Exercise objective:
Once you reach the line containing "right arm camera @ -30" in the data below, restate each line word for word up to and including the one containing "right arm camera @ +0".
━━━ Information shown
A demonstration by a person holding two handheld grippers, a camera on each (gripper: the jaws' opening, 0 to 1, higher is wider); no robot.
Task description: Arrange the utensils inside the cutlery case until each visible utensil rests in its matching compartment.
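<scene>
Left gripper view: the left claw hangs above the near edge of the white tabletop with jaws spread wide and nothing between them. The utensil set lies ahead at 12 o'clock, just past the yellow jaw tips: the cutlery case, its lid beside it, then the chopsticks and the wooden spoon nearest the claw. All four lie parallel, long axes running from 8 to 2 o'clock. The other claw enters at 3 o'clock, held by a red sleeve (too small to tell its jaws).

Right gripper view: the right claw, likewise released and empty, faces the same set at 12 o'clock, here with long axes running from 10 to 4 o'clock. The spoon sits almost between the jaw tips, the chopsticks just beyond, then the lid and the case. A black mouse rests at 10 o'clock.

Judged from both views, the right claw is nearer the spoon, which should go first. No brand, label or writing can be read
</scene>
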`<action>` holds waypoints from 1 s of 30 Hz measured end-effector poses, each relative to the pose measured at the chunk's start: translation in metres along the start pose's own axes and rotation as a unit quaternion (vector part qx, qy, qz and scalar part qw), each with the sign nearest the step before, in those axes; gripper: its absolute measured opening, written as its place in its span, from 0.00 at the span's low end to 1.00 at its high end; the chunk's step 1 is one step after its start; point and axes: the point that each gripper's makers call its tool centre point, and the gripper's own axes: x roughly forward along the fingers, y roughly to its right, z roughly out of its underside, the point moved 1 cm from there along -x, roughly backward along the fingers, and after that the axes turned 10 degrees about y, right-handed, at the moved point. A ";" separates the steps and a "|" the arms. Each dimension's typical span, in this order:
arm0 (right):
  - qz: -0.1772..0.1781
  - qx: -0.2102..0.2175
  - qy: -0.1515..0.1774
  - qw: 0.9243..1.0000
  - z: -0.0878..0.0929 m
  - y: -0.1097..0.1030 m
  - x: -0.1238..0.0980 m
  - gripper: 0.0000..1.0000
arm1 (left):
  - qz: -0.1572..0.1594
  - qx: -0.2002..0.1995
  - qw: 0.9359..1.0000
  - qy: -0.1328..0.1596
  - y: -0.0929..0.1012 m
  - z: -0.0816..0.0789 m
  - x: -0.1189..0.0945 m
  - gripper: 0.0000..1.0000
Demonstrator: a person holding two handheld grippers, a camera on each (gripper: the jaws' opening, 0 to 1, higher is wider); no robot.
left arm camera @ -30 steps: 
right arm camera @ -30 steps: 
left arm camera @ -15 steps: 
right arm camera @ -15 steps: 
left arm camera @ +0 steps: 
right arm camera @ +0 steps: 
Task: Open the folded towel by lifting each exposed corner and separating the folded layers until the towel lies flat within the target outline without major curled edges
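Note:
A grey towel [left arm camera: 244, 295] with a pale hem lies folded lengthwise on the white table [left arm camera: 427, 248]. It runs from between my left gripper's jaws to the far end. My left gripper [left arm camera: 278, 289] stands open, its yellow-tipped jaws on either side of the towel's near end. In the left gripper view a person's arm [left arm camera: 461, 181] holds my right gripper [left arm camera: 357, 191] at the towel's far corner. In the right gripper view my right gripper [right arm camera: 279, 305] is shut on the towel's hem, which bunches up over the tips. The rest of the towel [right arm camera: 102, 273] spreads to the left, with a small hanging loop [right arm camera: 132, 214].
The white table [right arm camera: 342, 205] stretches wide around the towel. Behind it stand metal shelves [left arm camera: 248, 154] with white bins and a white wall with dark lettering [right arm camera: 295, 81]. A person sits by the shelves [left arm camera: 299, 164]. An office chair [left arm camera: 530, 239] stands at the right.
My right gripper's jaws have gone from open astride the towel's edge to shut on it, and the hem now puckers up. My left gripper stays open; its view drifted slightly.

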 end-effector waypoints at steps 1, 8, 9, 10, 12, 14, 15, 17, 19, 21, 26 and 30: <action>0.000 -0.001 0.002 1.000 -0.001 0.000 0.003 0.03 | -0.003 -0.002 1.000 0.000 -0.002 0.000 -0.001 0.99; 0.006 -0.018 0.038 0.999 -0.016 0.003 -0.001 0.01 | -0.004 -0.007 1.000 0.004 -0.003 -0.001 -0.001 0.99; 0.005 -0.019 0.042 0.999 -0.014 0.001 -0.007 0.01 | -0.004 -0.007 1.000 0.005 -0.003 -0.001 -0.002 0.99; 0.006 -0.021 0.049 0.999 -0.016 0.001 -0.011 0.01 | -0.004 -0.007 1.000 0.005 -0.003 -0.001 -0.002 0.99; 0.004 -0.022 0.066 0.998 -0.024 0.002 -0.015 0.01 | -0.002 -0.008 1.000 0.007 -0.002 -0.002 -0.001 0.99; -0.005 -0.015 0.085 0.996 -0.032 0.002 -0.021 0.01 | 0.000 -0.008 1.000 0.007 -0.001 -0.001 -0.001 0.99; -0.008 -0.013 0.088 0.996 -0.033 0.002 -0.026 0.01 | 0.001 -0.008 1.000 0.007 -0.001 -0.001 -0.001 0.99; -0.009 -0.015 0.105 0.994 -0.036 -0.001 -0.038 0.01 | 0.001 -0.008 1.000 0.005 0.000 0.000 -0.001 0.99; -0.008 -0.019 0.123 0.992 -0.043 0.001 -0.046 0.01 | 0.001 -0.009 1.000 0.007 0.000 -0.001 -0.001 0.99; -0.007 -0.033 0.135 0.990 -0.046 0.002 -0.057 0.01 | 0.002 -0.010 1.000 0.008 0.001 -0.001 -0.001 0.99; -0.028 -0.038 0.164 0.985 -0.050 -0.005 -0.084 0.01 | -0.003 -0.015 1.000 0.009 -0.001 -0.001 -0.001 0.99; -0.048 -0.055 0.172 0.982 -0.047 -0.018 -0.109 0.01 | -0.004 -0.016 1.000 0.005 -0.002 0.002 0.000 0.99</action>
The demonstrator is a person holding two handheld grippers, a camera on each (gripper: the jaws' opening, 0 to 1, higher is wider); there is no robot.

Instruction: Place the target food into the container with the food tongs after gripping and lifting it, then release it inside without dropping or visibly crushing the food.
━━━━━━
Completed task:
right arm camera @ -30 steps: 
left arm camera @ -15 steps: 
right arm camera @ -15 steps: 
left arm camera @ +0 steps: 
right arm camera @ +0 steps: 

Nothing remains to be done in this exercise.